Card sorting in the manner we are talking about is radix sorting. Consult any

good textbook.

Quote:

> Lets think, just for fun...

> The time taken for a card sorter to sort n records with key length k

> will be C * n * k where C= some constant dependent on the speed of the

> machine. Note on a graph, this is a straight line as n is increased.

It really is A+(B+C*n)*k, where B is the between pass overhead, and A, which can

be positive or negative, adjusts for the fact the the overhead may be different

on the first and/or last passes.

Quote:

> Quicksort can sort in Q * n * log2(n) where Q is some constant dependent

> on the speed of the machine....(assume that the effect of k is too small to

> matter here) Note on a graph, this line curves up as n is increased .....

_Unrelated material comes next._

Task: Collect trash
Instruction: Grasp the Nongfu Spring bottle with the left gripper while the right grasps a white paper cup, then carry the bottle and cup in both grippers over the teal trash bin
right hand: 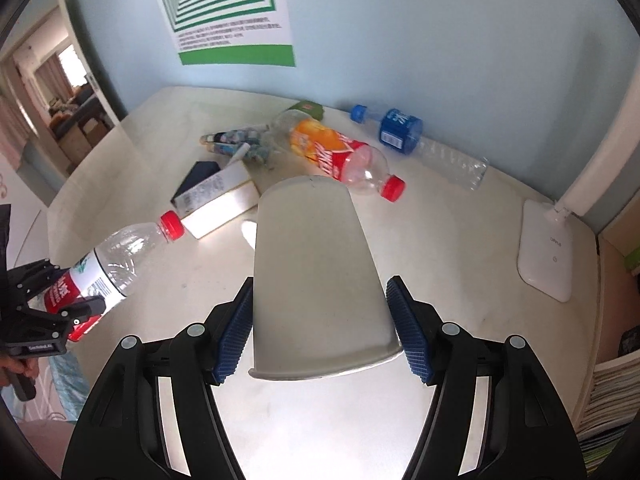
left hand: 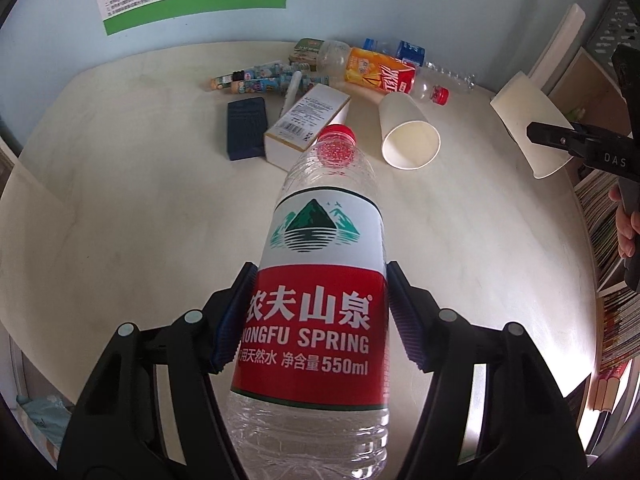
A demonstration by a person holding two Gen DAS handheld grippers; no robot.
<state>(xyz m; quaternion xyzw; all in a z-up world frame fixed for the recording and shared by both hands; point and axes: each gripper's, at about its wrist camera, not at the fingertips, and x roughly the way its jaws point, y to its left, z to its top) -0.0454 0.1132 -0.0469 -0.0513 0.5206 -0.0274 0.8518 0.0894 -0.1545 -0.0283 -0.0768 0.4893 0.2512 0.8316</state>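
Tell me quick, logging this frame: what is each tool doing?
Left tool: closed on the water bottle.
Right tool: holding the paper cup.

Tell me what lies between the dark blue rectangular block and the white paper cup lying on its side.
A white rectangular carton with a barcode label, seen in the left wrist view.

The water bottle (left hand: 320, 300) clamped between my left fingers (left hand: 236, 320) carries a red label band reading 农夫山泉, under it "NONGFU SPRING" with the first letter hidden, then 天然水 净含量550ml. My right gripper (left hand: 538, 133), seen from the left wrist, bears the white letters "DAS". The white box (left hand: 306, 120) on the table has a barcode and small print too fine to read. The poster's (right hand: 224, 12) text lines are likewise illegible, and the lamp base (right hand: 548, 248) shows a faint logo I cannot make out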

There is a big difference between these two formulas. The one for radix sorting

gives the time to sort n records on k digits independent of the original

ordering. The formula for Quicksort approximates the average time to sort n

records averaged over all n! possible permutations asymptotically as n

approaches infinity. In the worst case Quicksort can do on the order of n*2

comparisons.

Quote:

> Whatever the values of Q and C and k, these two lines will cross and when

> they do, both sorts will sort in the same wall-clock time.....

> this means that for a sufficiently humungous value of "n" an old

> mechanical card sort machine will be able to complete the sort FASTER than

> QuickSort on a supercomputer....

a) In theory, yes. In practice, work out how big n has to be for this to be

"so" and see if there is enough paper in the world to make the necessary cards

or any super computers with enough memory to store the records to be sorted. In

many cases something else breaks before the formula even becomes applicable.

b) That's why the sort packages that are generally used in large scale data

processing installations read in control staements that specify such things as

the record length and number of records in the dataset to be sorted as well as

an exact specification of the sort key and the type of comparison to be done.

The package then tailors the method to the situation.

Quote:

> I'm glad i'm not the poor old operator on that shift ;-)

I certainly agree with that.